:: Information shown ::

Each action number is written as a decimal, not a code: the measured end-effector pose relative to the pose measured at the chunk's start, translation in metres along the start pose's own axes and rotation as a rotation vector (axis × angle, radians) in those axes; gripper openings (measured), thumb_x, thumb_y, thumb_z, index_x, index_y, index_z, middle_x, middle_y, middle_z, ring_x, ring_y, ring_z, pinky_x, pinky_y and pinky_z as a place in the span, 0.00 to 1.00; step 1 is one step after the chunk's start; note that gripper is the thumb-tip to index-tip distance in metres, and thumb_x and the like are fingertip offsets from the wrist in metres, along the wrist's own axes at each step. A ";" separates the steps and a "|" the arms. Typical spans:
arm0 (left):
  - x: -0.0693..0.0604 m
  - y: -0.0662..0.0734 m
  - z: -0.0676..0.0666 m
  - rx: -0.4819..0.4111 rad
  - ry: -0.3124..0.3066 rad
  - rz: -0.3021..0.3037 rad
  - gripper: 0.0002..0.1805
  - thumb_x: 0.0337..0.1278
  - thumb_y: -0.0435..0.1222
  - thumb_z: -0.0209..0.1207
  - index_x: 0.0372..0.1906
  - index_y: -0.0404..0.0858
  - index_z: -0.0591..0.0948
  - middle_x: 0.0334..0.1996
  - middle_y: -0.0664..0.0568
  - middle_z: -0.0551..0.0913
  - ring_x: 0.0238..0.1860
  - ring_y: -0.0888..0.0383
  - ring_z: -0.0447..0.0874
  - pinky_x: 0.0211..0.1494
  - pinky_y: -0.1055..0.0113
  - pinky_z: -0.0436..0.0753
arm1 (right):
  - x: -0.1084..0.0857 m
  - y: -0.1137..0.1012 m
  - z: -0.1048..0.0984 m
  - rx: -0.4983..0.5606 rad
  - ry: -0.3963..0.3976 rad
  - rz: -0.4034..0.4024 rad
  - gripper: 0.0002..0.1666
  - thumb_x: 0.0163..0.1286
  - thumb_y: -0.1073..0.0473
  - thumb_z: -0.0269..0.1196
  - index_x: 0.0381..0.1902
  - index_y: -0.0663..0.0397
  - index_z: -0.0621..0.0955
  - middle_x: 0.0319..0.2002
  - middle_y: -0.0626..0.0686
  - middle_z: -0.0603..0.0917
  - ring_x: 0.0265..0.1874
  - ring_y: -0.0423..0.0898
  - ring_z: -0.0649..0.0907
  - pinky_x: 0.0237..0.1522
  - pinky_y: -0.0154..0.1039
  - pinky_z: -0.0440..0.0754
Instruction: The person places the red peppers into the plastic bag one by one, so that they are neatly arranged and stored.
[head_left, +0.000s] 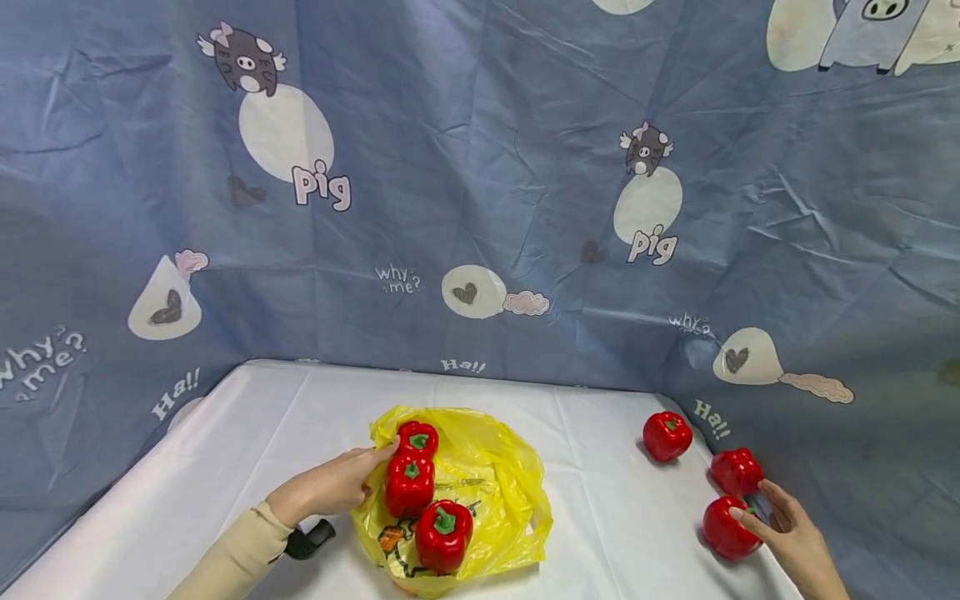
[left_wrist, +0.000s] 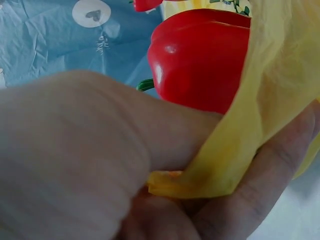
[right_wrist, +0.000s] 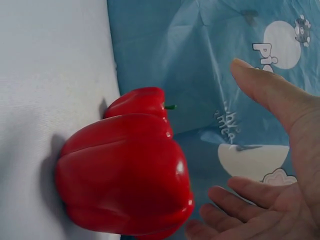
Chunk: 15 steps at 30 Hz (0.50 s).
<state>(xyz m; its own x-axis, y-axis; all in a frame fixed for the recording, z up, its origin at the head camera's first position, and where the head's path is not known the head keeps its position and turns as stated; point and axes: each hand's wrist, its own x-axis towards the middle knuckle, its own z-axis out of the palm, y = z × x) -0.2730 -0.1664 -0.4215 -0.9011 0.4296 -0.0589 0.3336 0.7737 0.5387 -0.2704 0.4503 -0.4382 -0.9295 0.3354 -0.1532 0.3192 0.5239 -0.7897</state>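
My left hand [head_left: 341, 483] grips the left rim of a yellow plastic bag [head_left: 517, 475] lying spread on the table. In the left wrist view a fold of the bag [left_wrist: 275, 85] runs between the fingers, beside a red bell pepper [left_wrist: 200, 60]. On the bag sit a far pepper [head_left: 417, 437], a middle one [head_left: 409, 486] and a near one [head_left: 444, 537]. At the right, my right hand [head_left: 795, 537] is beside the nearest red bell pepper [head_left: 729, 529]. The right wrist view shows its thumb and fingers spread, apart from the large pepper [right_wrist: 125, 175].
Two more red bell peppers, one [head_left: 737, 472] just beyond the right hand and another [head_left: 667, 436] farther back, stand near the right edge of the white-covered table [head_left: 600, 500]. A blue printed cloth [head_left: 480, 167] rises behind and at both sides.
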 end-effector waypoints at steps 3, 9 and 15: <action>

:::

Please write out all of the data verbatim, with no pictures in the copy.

Each action number is written as a decimal, not a code: the measured end-effector pose relative to the pose measured at the chunk's start, translation in metres along the start pose's own axes and rotation as a rotation vector (axis × angle, radians) in those axes; gripper openings (measured), thumb_x, thumb_y, thumb_z, index_x, index_y, index_z, middle_x, middle_y, middle_z, ring_x, ring_y, ring_z, pinky_x, pinky_y and pinky_z as a place in the span, 0.00 to 1.00; step 1 is one step after the chunk's start; note that gripper is the thumb-tip to index-tip distance in metres, and thumb_x and the like are fingertip offsets from the wrist in metres, along the wrist's own axes at each step. A ";" separates the steps and a "|" the arms. Typical spans:
arm0 (left):
  - x: -0.0693..0.0604 m
  - y: -0.0662..0.0734 m
  - z: -0.0676..0.0666 m
  - rx: -0.4819..0.4111 rad
  - ry: -0.3124..0.3066 rad
  - rz: -0.3021..0.3037 rad
  - gripper: 0.0002..0.1805
  - thumb_x: 0.0337..0.1278
  - thumb_y: -0.0435..0.1222
  - thumb_z: -0.0209..0.1207
  - index_x: 0.0372..0.1906
  - index_y: -0.0404..0.0858
  - index_z: -0.0591..0.0948
  - middle_x: 0.0334..0.1996
  - middle_y: -0.0664..0.0568
  - middle_z: -0.0551..0.0913
  - ring_x: 0.0238..0.1860
  - ring_y: -0.0888..0.0383
  - ring_z: -0.0447..0.0874
  - pinky_x: 0.0211..0.1494
  - pinky_y: -0.1055..0.0113
  - pinky_z: -0.0436..0.0753
arm1 (right):
  - x: -0.1084..0.0857 m
  - y: -0.1137..0.1012 m
  - z: -0.1048..0.0984 m
  - rx: -0.4983..0.5606 rad
  - ry: -0.3963..0.3976 rad
  - rz: -0.4034..0.4024 rad
  - gripper: 0.0002..0.1666
  - thumb_x: 0.0163..0.1286
  - thumb_y: -0.1073..0.0473
  - thumb_z: -0.0269..0.1196
  - index_x: 0.0381..0.1902
  - index_y: -0.0663..0.0397
  - index_z: -0.0621..0.0955
  - middle_x: 0.0319..0.2002
  - middle_y: -0.0626..0.0686
  - middle_z: -0.0603..0.0917
  - ring_x: 0.0265..0.1874
  - ring_y: -0.0423..0.0898
  - ring_z: -0.0649..0.0907
  - pinky_x: 0.0237..0.1522
  - pinky_y: -0.0154..0.1039
  - pinky_z: -0.0440..0.0754
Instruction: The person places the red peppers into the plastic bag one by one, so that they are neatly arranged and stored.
[head_left, +0.000s] 
[left_wrist, +0.000s] 
[right_wrist, +0.000s] 
Chunk: 15 steps at 30 Hz (0.50 s).
<state>(xyz m; its own x-axis, y-axis; all in a frame fixed for the recording, z up, its origin at the head camera's first position, and where the head's path is not known the head keeps its position and turns as stated; point and axes: each hand's wrist, its own x-axis towards the middle knuckle, its own z-axis out of the palm, y = z × x) -0.2730 -0.1664 -0.4215 -0.9011 0.4296 -0.0589 0.3336 0.7737 0.5387 -0.2704 0.4503 -0.4382 -0.9295 0.3354 -0.1532 0.3192 0.5239 -0.7897</state>
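My left hand [head_left: 341, 483] grips the left rim of a yellow plastic bag [head_left: 517, 475] lying spread on the table. In the left wrist view a fold of the bag [left_wrist: 275, 85] runs between the fingers, beside a red bell pepper [left_wrist: 200, 60]. On the bag sit a far pepper [head_left: 417, 437], a middle one [head_left: 409, 486] and a near one [head_left: 444, 537]. At the right, my right hand [head_left: 795, 537] is beside the nearest red bell pepper [head_left: 729, 529]. The right wrist view shows its thumb and fingers spread, apart from the large pepper [right_wrist: 125, 175].
Two more red bell peppers, one [head_left: 737, 472] just beyond the right hand and another [head_left: 667, 436] farther back, stand near the right edge of the white-covered table [head_left: 600, 500]. A blue printed cloth [head_left: 480, 167] rises behind and at both sides.
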 end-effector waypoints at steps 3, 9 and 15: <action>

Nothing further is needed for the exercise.